▶ **WHAT YOU NEED TO DO**
Beginning with the line below that contains "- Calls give" and ending with the line that contains "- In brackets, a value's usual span", copy every line exactly. Copy nothing else.

▶ **DATA SHOWN**
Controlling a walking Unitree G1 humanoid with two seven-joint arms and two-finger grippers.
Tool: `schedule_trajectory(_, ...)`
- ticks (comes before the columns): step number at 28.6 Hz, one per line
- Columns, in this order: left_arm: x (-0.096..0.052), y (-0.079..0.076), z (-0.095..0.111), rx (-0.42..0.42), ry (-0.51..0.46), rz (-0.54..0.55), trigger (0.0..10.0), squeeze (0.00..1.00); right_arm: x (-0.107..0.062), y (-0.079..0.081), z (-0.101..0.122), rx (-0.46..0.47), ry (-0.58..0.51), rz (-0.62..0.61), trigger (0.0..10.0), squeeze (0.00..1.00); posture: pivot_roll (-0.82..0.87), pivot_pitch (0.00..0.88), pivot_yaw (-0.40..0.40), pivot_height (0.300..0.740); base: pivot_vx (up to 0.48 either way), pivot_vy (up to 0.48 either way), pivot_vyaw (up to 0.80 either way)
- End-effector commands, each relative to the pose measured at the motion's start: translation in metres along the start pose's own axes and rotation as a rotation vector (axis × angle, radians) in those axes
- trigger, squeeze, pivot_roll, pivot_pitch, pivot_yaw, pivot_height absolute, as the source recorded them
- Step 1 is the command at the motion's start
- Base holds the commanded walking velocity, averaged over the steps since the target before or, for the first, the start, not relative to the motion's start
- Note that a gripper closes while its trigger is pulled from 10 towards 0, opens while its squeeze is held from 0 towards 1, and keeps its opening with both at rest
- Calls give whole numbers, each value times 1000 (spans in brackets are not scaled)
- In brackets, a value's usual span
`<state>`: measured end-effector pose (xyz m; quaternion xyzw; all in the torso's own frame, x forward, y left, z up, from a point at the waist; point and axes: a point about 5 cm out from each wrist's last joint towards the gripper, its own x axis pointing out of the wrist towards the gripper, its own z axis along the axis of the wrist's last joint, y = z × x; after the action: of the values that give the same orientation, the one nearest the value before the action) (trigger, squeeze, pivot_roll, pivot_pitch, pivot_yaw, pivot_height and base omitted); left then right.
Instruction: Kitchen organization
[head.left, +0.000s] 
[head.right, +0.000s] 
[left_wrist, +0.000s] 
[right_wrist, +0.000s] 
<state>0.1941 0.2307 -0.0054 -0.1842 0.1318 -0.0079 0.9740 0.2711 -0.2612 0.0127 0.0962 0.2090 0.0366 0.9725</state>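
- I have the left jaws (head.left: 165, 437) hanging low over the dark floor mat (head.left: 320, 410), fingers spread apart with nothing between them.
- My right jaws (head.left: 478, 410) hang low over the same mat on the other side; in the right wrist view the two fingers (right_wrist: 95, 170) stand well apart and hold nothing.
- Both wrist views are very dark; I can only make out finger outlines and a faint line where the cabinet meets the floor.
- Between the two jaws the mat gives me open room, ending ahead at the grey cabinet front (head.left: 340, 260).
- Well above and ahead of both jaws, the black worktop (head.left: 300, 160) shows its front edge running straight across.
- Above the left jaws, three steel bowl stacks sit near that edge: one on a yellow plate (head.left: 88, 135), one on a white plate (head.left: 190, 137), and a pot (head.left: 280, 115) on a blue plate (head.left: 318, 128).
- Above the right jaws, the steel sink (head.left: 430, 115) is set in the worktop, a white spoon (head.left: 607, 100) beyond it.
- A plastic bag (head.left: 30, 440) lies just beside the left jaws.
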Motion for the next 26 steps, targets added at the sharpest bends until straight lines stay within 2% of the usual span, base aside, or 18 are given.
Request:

▶ **RESPONSE TO THE EXERCISE**
- Calls give whole numbers, each value times 1000 (spans in brackets are not scaled)
- In brackets, a value's usual span

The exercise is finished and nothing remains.